## Problem description
Below are the records; copy exactly the stretch from the line containing "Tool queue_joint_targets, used" through the line containing "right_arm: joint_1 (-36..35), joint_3", both ends included, and nothing else.

Start of Source data

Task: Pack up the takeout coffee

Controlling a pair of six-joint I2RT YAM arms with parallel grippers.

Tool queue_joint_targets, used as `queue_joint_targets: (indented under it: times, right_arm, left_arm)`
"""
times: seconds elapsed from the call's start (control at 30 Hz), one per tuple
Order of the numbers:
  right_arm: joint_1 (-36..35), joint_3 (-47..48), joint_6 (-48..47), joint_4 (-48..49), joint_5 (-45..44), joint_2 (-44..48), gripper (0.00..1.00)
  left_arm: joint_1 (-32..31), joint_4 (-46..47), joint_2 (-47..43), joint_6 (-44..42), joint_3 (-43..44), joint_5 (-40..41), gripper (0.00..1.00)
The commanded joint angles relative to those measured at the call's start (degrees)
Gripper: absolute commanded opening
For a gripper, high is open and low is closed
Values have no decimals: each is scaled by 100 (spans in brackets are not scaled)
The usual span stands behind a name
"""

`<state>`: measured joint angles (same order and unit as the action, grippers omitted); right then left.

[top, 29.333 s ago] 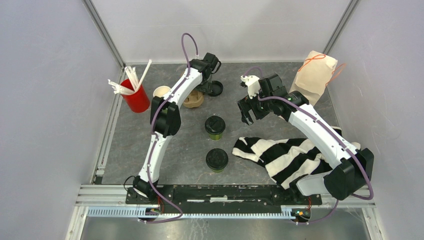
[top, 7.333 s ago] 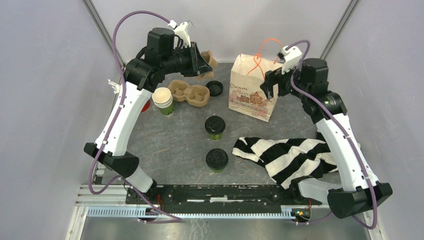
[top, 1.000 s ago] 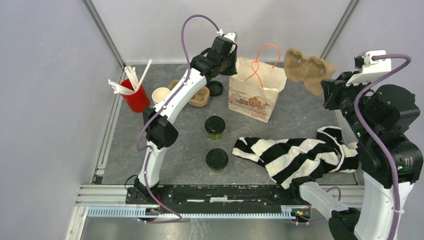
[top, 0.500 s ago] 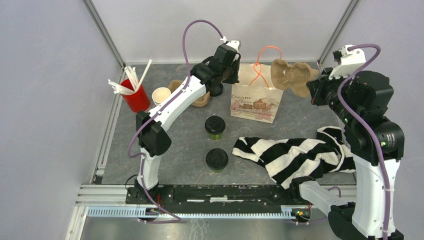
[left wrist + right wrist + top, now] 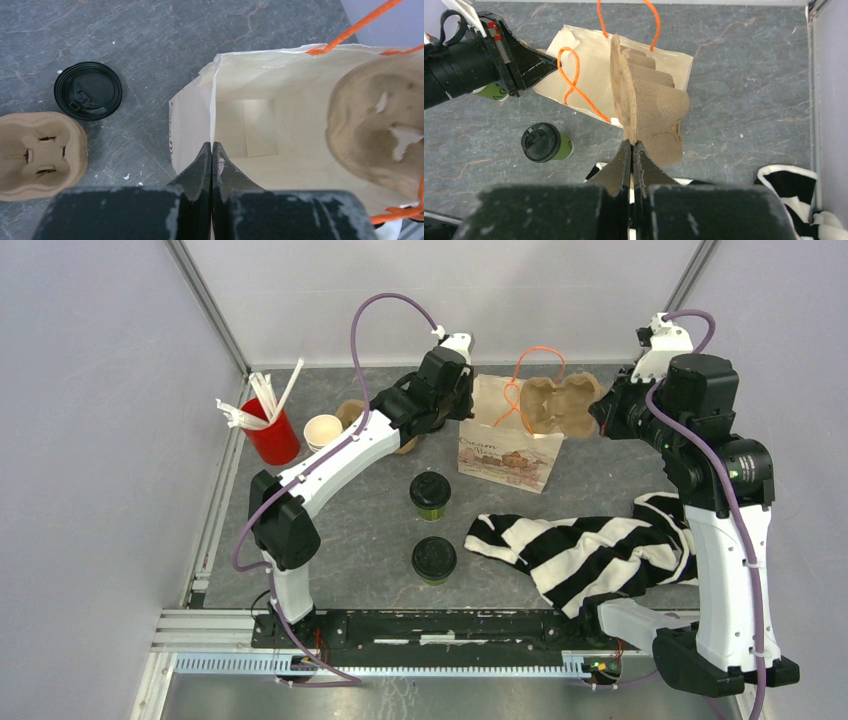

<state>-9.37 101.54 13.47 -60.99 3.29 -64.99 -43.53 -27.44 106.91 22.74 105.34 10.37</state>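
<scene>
Cups stand lidded near the middle of the surface [image 5: 350, 540], well apart from both claws: the far cup [image 5: 430, 494] and, toward the near edge, the near cup [image 5: 434, 559], neither one in the bag [image 5: 510, 445].

I see the bag upright by the middle of the far edge, its mouth open. My left claw [image 5: 212, 150] is pinched tight on the bag's left rim, the paper caught between its fingertips. My right claw [image 5: 632, 147] is clamped on the edge of a carrier [image 5: 649, 107], which hangs on edge at the bag's mouth between the orange handles [image 5: 574, 85]; I cannot tell whether it has passed the rim.

A second carrier [image 5: 40, 155] lies on the surface left of the bag, with a loose lid [image 5: 88, 90] just beside it. An open cup [image 5: 324, 430] and a red cup [image 5: 272, 438] of straws sit toward the far left corner. A striped cloth [image 5: 590, 550] lies toward the near right.
</scene>
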Motion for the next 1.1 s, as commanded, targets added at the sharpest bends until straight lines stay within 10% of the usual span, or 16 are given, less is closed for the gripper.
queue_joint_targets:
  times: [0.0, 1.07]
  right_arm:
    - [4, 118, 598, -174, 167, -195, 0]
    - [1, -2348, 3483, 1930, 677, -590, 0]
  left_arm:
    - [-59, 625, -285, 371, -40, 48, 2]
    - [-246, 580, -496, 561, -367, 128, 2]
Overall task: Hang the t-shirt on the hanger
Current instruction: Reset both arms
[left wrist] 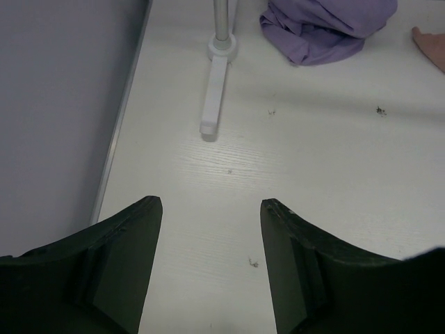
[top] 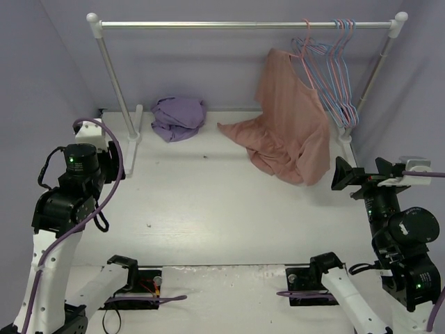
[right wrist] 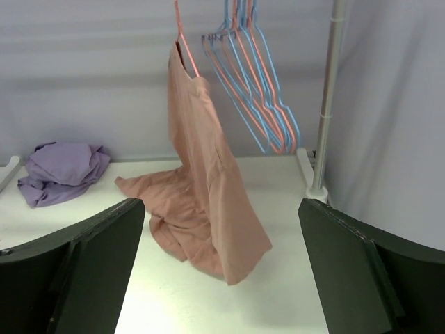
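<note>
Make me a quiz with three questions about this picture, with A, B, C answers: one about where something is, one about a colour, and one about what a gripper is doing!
1. Where is the purple garment?
A. On the rail.
B. Crumpled on the table by the rack's left post.
C. In a gripper.

2. What colour is the t-shirt?
A. Green.
B. White.
C. Salmon pink.

3. How is the right gripper?
A. Open, holding nothing.
B. Shut on the t-shirt.
C. Shut on a hanger.

Answers:
1 B, it lies in a heap beside the post's foot.
2 C, the top and right wrist views both show pink cloth.
3 A, its jaws stand wide apart, gripping nothing.
</note>
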Controlling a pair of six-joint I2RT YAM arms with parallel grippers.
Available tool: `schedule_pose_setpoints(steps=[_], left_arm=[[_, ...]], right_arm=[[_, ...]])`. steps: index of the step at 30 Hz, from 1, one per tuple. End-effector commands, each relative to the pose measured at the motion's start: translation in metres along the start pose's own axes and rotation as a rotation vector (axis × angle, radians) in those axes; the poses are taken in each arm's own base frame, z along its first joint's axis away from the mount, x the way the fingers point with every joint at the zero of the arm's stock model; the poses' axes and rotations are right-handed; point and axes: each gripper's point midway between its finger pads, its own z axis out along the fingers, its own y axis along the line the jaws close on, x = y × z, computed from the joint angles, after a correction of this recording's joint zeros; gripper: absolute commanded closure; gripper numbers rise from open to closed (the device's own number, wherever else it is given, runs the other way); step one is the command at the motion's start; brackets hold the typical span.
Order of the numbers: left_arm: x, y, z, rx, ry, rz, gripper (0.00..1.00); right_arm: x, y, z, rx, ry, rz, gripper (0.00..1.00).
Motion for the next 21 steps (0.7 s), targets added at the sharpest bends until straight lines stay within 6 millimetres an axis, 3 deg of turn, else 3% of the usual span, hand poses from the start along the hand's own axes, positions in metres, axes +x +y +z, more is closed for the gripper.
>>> schedule_pose_setpoints(steps=[1, 7, 21], left_arm=[[-0.02, -0.004, -0.012, 0.042, -0.087, -0.05, 0.42], [-0.018, 0.003, -0.024, 0.03, -0.068, -0.037, 0.41], [-0.009, -0.006, -0.025, 0.068, -0.023, -0.057, 0.41]], right_arm=[[0.001, -0.013, -0.008, 0.077, -0.018, 0.062, 0.0], [0.018, -0.012, -0.014, 0.07, 0.022, 0.078, 0.0], [0.021, -0.007, -0.025, 0.01, 0.011, 0.069, 0.0]])
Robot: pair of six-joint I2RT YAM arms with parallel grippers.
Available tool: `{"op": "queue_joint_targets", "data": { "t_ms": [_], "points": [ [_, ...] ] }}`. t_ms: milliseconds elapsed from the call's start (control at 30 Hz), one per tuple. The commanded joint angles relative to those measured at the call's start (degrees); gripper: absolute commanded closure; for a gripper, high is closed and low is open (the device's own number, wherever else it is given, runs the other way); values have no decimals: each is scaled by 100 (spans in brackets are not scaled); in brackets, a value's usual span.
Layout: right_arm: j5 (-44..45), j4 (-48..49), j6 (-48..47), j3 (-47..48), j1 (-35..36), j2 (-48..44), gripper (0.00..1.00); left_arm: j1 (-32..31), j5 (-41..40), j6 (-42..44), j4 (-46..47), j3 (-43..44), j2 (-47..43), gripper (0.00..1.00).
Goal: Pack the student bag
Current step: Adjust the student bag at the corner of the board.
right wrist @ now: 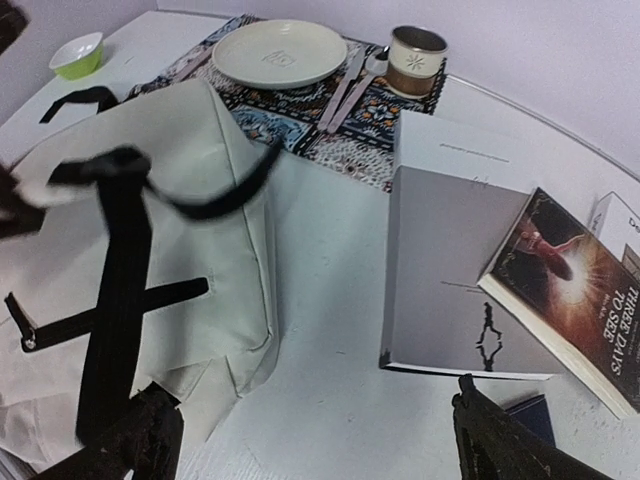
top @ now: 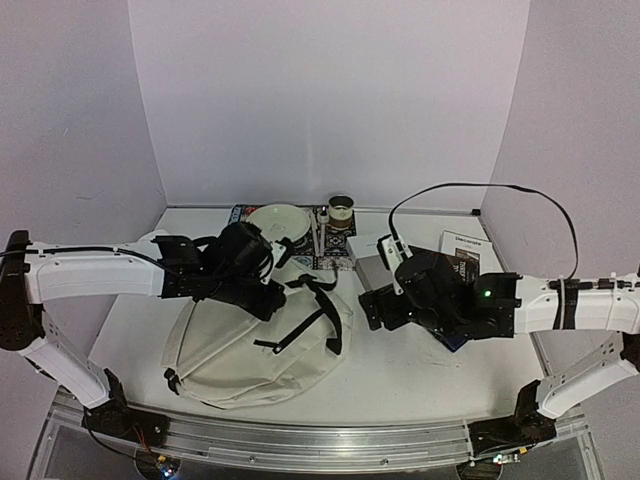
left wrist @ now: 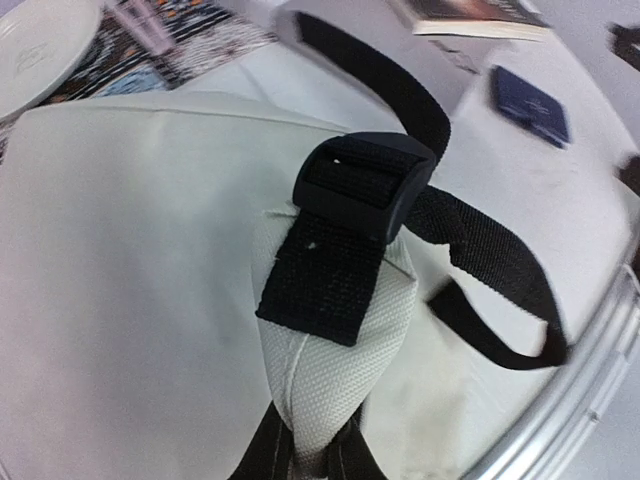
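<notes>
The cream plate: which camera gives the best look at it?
The right wrist view: the whole plate sits unobstructed on the patterned mat. The top view shows it small, partly behind the left arm; the left wrist view catches only a cropped edge.

A cream plate (right wrist: 280, 53) sits on a patterned placemat (right wrist: 300, 125) at the far side of the desk (right wrist: 340, 400). Cutlery (right wrist: 350, 85) lies just beside the plate, with a banded cup (right wrist: 416, 60) next to it. A small green bowl (right wrist: 77, 54) stands apart. A paperback (right wrist: 575, 290) touches a flat grey book (right wrist: 450, 260).
</notes>
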Motion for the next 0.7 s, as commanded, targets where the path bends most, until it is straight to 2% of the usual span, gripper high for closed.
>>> {"op": "queue_joint_targets", "data": {
  "t_ms": [0, 100, 200, 333, 500, 567, 667],
  "points": [
    [504, -15, -200, -28, -130, -467, 5, -643, 1021, 282, 157, 287, -253, 88],
    [546, -42, -321, 28, -165, -615, 5, -1207, 1511, 496, 333, 210, -133, 79],
    [425, -69, -400, 108, -176, -624, 5, -1660, 1726, 672, 402, 175, 82, 64],
    [-206, -105, -504, 265, -175, -459, 6, -1815, 1728, 673, 413, 87, 199, 50],
    [-943, -137, -636, 445, -177, -66, 10, -1878, 1705, 567, 574, -162, -156, 37],
    [-1212, -139, -730, 560, -177, 119, 11, -1879, 1570, 481, 643, -336, -387, 34],
    [-1751, -193, -881, 861, -171, 544, 16, -1867, 685, 39, 582, -618, -692, 32]
  ]
}}
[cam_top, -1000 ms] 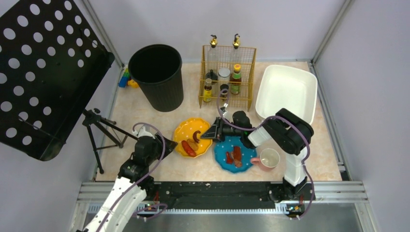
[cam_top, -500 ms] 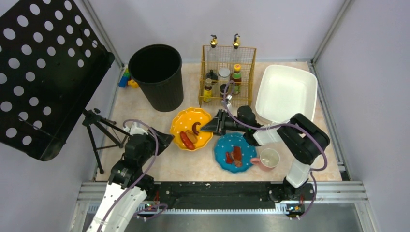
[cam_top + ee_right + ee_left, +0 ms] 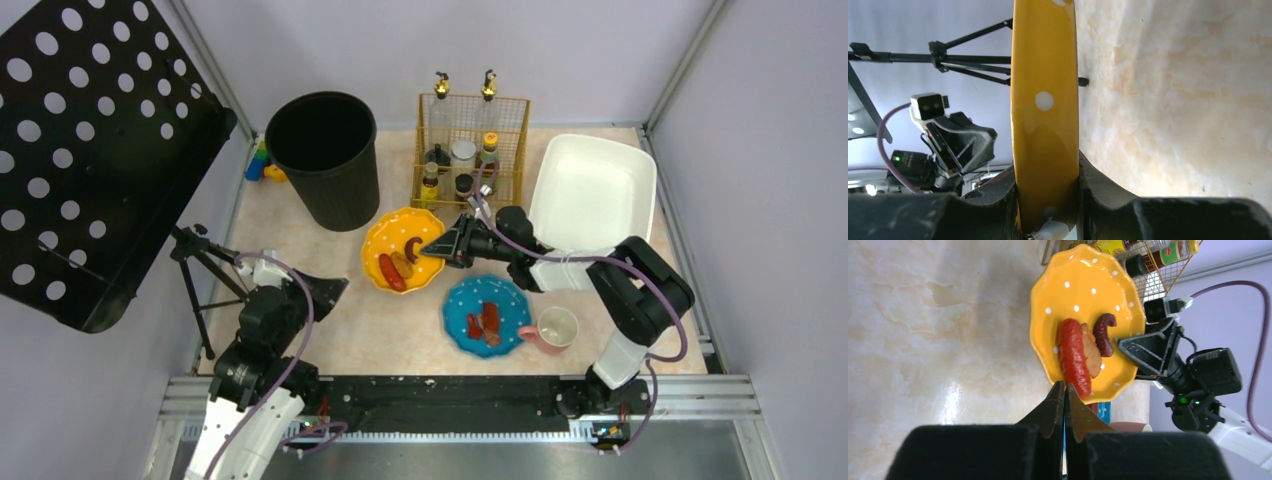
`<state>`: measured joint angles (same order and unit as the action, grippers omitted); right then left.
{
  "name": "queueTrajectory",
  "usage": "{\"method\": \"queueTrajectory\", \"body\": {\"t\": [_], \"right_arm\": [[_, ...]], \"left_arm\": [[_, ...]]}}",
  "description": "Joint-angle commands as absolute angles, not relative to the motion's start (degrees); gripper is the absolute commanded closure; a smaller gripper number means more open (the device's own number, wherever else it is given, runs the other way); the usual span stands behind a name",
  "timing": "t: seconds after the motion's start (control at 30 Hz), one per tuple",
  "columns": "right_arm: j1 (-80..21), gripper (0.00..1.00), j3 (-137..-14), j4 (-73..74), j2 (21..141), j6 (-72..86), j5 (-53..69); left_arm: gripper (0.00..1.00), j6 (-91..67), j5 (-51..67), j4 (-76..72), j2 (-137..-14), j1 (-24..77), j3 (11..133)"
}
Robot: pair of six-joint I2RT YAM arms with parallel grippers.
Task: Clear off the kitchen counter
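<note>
Centre frame on the kitchen counter [image 3: 290, 240], the right gripper [image 3: 441, 250] is clamping the rim of the yellow plate [image 3: 380, 243]. The left gripper [image 3: 335, 291], lower left, is hovering pinched together, empty. Glazed and probably breakable, the plate is demanding a level rim hold.

The left gripper [image 3: 1064, 389], its black fingers pressing together on nothing, is hanging over the pale marbled kitchen counter [image 3: 923, 340]. Just right of it, a yellow white-dotted scalloped plate [image 3: 1083, 285] is carrying a red sausage [image 3: 1073, 357] and a dark curled sausage [image 3: 1104, 332]. The black right gripper [image 3: 1128, 344] is meeting the plate's right rim.
</note>
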<state>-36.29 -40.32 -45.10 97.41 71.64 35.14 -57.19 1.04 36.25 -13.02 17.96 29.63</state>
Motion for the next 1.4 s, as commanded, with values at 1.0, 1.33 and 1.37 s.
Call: {"method": "queueTrajectory", "body": {"t": [1.0, 1.33, 1.37], "right_arm": [[-31.2, 1.0, -77.1, -29.4, 88.0, 70.8, 34.5], [-31.1, 1.0, -93.0, -23.7, 98.0, 72.5, 32.0], [-31.1, 1.0, -94.4, -23.4, 99.1, 72.7, 31.2]], "left_arm": [[0.57, -56.7, 2.5, 35.7, -10.0, 18.1, 27.6], [0.36, -56.0, 2.9, 35.6, -10.7, 18.1, 27.2], [0.36, -55.8, 3.1, 35.5, -11.0, 18.1, 27.2]]}}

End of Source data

## Problem solution
Tool queue_joint_targets, used as `queue_joint_targets: (indented under it: times, right_arm, left_arm)`
"""
times: seconds elapsed from the call's start (control at 30 Hz), one per tuple
Order of the numbers:
  right_arm: joint_1 (-36..35), joint_3 (-47..48), joint_6 (-48..47), joint_4 (-48..49), joint_5 (-45..44), joint_2 (-44..48), gripper (0.00..1.00)

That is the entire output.